#### [Problem statement]
Go through the listing below and report how many lines contain the word "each"; write no other words.

#### [Data block]

= Beginning of Section =

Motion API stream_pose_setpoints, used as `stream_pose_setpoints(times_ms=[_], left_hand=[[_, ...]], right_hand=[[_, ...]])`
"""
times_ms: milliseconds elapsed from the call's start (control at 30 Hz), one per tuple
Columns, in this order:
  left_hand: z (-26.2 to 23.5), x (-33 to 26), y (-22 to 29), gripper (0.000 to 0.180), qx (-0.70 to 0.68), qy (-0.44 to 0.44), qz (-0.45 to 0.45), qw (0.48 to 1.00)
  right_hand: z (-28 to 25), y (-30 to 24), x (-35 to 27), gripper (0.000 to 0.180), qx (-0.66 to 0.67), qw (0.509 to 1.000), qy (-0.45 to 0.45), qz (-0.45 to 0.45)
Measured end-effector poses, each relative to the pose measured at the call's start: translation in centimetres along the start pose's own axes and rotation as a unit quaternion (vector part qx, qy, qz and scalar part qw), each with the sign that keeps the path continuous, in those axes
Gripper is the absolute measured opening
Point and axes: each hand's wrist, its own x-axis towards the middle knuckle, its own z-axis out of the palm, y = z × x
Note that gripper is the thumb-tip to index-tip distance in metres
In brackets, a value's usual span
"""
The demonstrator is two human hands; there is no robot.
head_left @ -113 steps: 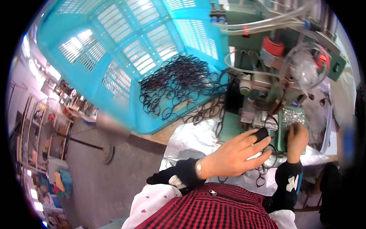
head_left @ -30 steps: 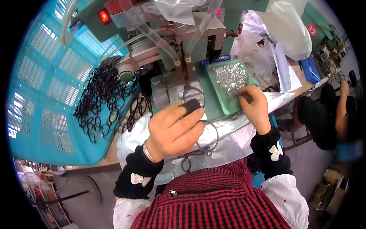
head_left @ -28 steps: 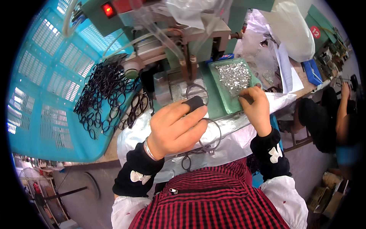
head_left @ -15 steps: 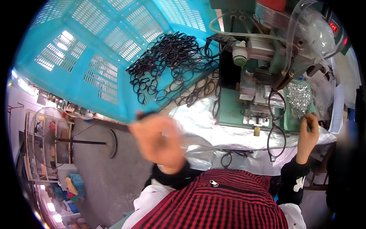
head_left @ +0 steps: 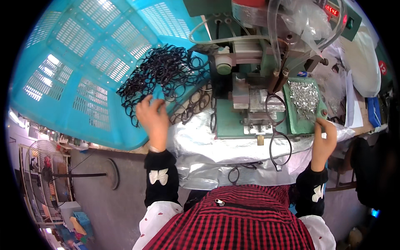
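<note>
My left hand (head_left: 153, 121) is over the near rim of the blue plastic basket (head_left: 85, 123), fingers apart and slightly curled, close to a heap of dark eyeglass frames (head_left: 166, 68). Nothing shows in its grasp. At the front corner of a green tray (head_left: 302, 127), my right hand (head_left: 325, 141) has thumb and forefinger together; whatever is between them is too small to make out. Small shiny metal parts (head_left: 303, 96) fill that tray. Between my hands, one dark eyeglass frame (head_left: 280, 150) hangs at the front of a bench machine (head_left: 254, 100), touched by neither hand.
Below the machine, another dark frame (head_left: 234, 175) lies on silvery sheeting (head_left: 196, 160). Clear tubes (head_left: 273, 37) and a plastic bag (head_left: 306, 21) hang around the machine. A standing fan (head_left: 46, 175) is on the floor at the left.
My left hand has moved forward to the basket's frames, its fingers spreading. My right hand stays by the tray corner. The whole view has shifted, carrying machine and tray leftward in the picture.
</note>
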Motion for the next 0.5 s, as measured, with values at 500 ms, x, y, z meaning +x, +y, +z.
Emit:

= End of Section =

#### [Final answer]
2